It sounds dramatic. It also completely ignores reality.

The Internet Saw a Fix: Boxing Saw a Mismatch

The idea that Jake Paul was “dominating” this fight only exists if you mistake movement for control. Paul spent the early rounds circling, clinching, backing up, and doing everything possible to avoid prolonged exchanges. That’s not dominance. That’s survival.

Joshua, on the other hand, looked exactly like a heavyweight who knew he didn’t need to rush. He took the center of the ring. He cut angles. He waited. Anyone who’s watched elite boxing before knew what was coming once Paul slowed by even half a step.

Fatigue wasn’t suspicious. It was inevitable.

You don’t gas out because you’re paid to lose. You gas out because you’re a cruiserweight-sized influencer fighting a 245-pound former unified heavyweight champion with an Olympic pedigree.
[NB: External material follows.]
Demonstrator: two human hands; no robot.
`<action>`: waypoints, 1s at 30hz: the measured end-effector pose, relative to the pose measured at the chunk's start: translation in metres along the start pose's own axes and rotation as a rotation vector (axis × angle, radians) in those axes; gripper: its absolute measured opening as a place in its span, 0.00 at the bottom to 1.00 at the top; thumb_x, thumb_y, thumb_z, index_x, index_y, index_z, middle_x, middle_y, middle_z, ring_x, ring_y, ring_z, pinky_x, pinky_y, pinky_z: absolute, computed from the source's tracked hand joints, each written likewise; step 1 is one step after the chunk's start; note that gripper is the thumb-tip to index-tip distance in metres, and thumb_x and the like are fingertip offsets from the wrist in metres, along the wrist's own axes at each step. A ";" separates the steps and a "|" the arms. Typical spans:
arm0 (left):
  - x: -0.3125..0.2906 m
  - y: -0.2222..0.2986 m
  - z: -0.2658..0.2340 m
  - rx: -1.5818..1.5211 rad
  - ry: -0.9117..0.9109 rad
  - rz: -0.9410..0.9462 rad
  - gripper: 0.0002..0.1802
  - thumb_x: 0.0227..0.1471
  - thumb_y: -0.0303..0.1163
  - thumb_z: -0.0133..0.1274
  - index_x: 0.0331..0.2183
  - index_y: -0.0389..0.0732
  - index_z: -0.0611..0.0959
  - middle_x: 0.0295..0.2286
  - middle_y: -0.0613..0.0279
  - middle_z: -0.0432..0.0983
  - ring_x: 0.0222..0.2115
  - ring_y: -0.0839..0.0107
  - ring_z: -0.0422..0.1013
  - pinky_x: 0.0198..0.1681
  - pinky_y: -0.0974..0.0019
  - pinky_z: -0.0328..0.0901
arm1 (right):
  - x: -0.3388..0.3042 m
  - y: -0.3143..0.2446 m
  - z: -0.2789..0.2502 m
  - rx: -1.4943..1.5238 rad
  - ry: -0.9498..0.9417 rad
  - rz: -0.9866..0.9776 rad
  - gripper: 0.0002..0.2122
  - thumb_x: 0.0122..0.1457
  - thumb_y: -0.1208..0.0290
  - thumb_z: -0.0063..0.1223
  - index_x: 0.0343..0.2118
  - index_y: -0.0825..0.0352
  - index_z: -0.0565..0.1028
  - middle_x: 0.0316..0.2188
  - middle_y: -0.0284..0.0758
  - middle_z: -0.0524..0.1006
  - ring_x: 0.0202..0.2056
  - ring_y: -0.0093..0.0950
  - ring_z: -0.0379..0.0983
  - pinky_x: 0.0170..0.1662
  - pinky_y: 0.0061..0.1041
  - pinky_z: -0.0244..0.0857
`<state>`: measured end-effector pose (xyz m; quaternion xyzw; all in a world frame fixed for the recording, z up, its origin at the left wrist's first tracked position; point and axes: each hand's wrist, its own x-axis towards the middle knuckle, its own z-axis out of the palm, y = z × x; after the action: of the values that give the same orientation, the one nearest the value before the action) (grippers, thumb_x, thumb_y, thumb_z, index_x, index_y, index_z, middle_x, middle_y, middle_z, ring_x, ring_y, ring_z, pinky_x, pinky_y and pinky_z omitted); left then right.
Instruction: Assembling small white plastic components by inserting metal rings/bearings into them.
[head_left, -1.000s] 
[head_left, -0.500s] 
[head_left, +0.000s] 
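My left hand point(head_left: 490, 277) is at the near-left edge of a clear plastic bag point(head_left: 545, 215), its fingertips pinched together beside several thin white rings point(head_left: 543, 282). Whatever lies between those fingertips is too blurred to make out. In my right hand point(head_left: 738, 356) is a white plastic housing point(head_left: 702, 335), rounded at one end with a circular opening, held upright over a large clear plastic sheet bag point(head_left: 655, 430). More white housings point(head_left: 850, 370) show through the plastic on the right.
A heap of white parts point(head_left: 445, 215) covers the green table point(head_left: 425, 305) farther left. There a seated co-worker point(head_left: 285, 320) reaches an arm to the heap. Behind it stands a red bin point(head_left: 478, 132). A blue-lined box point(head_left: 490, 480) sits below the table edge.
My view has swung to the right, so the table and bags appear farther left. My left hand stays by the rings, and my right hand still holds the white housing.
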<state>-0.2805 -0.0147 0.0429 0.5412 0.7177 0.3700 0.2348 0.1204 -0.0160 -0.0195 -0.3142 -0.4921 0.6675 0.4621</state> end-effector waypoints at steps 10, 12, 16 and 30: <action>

Resume Reality Always Wins

Jake Paul’s boxing career has been built carefully, almost surgically. Retired MMA fighters. Athletes from other sports. Older names with mileage on their bodies. Even his “big wins” came with fine print, age gaps, size gaps, or opponents with zero boxing foundation.

The only time Paul fought a legitimate boxer his age, he lost to Tommy Fury.
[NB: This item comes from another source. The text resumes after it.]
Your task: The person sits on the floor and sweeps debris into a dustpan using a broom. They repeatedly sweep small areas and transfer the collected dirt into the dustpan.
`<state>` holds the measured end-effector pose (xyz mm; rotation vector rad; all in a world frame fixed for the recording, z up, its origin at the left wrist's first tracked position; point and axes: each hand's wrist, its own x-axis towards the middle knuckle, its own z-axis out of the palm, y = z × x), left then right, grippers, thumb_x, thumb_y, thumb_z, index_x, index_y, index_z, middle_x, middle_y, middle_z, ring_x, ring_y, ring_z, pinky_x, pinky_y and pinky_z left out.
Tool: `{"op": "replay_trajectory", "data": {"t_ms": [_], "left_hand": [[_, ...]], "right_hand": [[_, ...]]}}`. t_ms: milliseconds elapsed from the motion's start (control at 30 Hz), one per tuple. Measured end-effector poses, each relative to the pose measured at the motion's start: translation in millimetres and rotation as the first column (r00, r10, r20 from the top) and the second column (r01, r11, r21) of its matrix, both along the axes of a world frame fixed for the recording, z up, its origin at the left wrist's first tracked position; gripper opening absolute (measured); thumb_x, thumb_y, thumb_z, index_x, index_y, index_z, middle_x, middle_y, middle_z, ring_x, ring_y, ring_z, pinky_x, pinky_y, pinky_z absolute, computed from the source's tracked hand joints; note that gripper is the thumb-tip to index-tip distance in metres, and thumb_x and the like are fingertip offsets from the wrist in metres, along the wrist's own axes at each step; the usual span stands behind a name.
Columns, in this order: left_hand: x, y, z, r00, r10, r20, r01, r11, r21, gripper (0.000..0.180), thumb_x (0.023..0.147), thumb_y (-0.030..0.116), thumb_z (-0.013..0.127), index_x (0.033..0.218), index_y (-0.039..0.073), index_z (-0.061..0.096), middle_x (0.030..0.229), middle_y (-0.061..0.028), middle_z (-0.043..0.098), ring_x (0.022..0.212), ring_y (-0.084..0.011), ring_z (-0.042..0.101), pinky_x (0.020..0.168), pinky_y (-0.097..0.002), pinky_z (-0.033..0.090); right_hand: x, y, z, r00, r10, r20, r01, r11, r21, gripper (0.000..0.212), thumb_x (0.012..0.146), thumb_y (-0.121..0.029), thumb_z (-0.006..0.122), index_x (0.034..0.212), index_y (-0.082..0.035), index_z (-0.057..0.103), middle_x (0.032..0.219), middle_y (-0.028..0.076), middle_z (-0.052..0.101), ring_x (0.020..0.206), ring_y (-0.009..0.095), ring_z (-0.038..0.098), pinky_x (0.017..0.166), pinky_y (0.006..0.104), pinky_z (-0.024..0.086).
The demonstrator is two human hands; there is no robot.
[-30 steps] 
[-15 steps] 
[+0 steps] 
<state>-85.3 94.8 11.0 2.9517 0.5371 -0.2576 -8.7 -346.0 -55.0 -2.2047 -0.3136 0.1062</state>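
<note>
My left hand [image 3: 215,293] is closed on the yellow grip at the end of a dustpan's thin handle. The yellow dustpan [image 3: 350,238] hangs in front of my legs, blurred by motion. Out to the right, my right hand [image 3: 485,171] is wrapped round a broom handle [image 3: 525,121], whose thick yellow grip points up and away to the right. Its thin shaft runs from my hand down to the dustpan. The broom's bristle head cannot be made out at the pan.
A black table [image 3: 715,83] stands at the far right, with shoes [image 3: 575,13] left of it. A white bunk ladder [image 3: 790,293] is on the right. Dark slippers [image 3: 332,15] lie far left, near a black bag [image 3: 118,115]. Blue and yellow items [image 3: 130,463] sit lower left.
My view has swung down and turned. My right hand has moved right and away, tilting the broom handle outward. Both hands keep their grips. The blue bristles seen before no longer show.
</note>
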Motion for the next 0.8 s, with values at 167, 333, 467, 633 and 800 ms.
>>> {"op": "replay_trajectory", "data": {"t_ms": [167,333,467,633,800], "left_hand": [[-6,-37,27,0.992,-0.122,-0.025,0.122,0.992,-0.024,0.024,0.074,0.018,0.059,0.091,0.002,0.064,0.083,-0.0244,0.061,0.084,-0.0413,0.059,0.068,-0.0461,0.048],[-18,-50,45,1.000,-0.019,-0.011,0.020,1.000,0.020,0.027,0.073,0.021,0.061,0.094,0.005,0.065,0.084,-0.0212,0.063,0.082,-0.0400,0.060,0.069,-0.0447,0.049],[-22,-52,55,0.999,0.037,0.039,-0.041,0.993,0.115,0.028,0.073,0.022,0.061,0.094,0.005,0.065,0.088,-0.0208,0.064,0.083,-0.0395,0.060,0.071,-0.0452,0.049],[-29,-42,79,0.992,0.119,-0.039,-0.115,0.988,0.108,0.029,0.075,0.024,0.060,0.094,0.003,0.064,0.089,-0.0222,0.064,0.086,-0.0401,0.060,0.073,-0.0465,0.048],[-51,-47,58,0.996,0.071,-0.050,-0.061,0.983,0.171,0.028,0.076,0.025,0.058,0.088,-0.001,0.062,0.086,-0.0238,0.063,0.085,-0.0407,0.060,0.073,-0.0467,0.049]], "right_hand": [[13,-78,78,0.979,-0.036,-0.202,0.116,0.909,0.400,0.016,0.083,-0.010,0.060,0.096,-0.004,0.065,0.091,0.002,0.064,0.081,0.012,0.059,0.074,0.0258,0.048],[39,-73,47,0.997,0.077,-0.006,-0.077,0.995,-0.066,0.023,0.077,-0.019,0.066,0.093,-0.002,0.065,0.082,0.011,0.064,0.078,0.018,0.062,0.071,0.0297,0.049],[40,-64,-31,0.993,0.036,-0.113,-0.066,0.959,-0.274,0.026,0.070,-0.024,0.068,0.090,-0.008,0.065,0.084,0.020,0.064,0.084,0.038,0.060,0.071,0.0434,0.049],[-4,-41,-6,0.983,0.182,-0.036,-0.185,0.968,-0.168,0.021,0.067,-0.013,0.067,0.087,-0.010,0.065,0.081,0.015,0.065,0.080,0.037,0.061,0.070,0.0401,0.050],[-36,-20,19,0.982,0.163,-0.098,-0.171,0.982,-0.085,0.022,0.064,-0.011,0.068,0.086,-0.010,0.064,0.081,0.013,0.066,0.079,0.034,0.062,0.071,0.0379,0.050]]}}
Anthony Joshua exists on an entirely different plane.

This is a man who fought Wladimir Klitschko in front of 90,000 people. Who went 24 rounds with Oleksandr Usyk. Who has lived under championship pressure for over a decade. You don’t rig that away. You don’t fake that gap.

The Broken Jaw Wasn’t Acting

By the fourth round, the fight stopped being entertaining and started becoming uncomfortable. Paul was dropping to the canvas. Looking to the referee. Searching for breath. The bravado drained out of him with every clinch.
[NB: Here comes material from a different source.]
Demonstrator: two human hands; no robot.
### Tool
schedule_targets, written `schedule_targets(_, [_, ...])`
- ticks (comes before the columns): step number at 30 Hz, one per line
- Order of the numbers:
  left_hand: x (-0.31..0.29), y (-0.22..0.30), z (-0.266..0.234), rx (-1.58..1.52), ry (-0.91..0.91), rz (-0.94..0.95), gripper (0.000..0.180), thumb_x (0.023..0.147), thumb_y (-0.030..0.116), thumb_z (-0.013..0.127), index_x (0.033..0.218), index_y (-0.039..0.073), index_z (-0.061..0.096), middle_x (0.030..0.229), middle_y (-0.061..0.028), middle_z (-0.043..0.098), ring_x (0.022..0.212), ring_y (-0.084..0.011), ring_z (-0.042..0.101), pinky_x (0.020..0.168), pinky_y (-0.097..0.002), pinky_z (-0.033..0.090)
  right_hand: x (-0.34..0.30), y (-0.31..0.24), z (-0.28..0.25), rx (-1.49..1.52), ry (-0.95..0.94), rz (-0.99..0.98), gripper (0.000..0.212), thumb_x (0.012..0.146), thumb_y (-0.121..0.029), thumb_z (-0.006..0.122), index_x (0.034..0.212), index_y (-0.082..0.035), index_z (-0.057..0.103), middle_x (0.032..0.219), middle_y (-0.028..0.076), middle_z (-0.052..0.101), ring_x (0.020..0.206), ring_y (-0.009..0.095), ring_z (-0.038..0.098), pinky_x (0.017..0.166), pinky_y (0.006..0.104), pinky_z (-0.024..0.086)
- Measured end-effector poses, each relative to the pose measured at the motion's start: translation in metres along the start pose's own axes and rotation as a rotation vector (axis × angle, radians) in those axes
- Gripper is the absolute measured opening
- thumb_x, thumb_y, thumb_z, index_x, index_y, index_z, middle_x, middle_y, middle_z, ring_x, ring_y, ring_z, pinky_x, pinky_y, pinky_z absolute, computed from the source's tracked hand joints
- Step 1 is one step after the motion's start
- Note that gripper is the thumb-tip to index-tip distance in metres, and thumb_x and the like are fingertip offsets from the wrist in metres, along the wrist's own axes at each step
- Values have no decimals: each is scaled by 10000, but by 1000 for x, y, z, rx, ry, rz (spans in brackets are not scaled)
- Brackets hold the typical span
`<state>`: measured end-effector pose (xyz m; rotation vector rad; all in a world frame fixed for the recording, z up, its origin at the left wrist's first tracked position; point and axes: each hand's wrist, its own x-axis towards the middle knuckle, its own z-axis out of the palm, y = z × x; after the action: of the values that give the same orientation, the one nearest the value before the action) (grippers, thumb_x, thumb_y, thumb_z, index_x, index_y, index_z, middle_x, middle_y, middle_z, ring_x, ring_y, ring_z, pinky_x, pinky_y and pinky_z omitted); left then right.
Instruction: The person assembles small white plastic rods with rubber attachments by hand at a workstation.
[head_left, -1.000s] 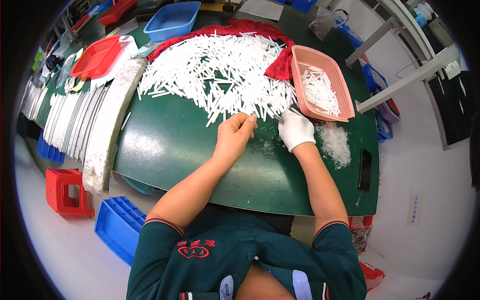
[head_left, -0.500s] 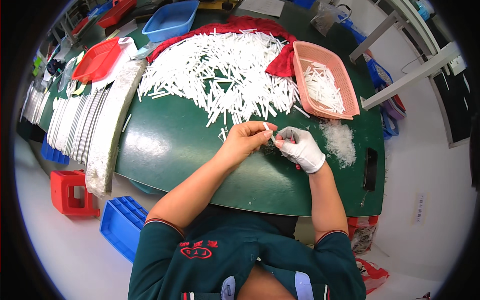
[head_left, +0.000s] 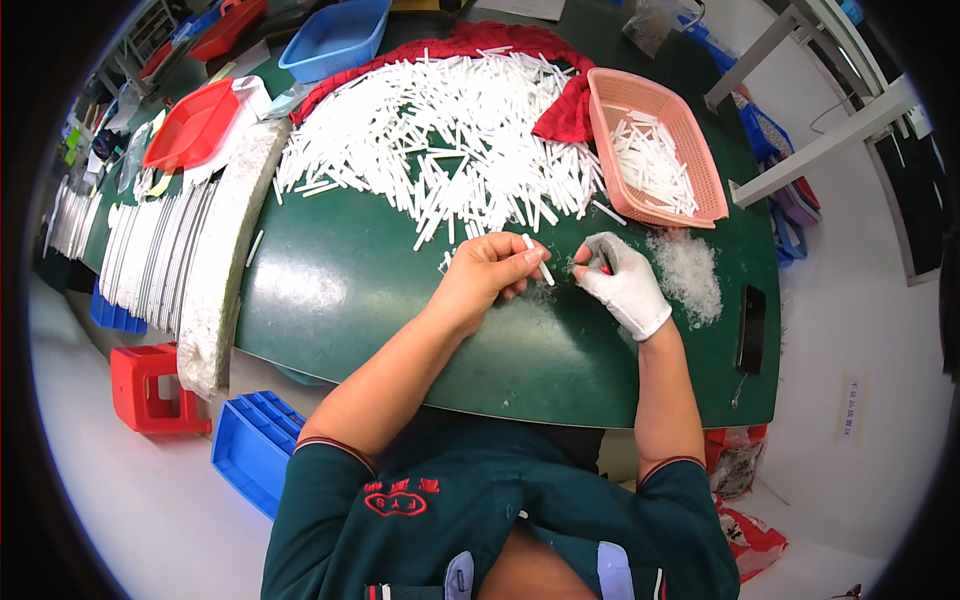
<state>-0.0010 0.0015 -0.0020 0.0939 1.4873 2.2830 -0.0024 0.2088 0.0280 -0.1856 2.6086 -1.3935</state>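
fingers, left hand (head_left: 488, 272): bare; thumb and forefinger pinch one white stick (head_left: 539, 262), the other fingers bent in toward the palm.
held stick: slanted in the left fingertips, poking out past them at both ends; far end leans left, near end leans right.
fingers, right hand (head_left: 628, 290): white glove, bare tips on thumb and forefinger; curled around a small red piece (head_left: 605, 270), mostly hidden, so its kind cannot be told. thumb and forefinger tips stand a little apart.
gap: right fingertips near the held stick, not touching it.
stick pile (head_left: 450, 140): beyond the left fingers, spread wide and loose, near edge close to them.
red cloth (head_left: 566, 112): beyond both sets of fingers, along the far edge of the pile.
pink basket (head_left: 612, 88): beyond the right fingers and slightly right; more sticks (head_left: 655, 165) lie inside.
loose stick (head_left: 608, 213): between the right fingers and the basket, flat.
clear scraps (head_left: 688, 280): small heap just right of the right fingers.
phone (head_left: 750, 330): black, farther right of them and nearer the body.
table (head_left: 380, 320): green, under both hands.
foam block (head_left: 225, 270): long, white, well left of the left fingers; stacked white sheets (head_left: 150, 265) beyond it.
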Motion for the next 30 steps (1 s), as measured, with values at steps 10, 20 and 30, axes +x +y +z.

Anthony Joshua asserting his power early, showing why Jake Paul never had a chance

By the fifth, he was getting dropped for real.

By the sixth, Joshua’s right hand finally landed clean, and that was it. A broken jaw. A stoppage. A long walk back to reality.

No one with even basic boxing literacy believes a fighter agrees to have his jaw shattered “for the script.” That’s not how dives work. That’s how mismatches end.

Joshua Didn’t Celebrate: And That Said Everything

One detail conspiracy theories keep skipping over: Anthony Joshua barely celebrated.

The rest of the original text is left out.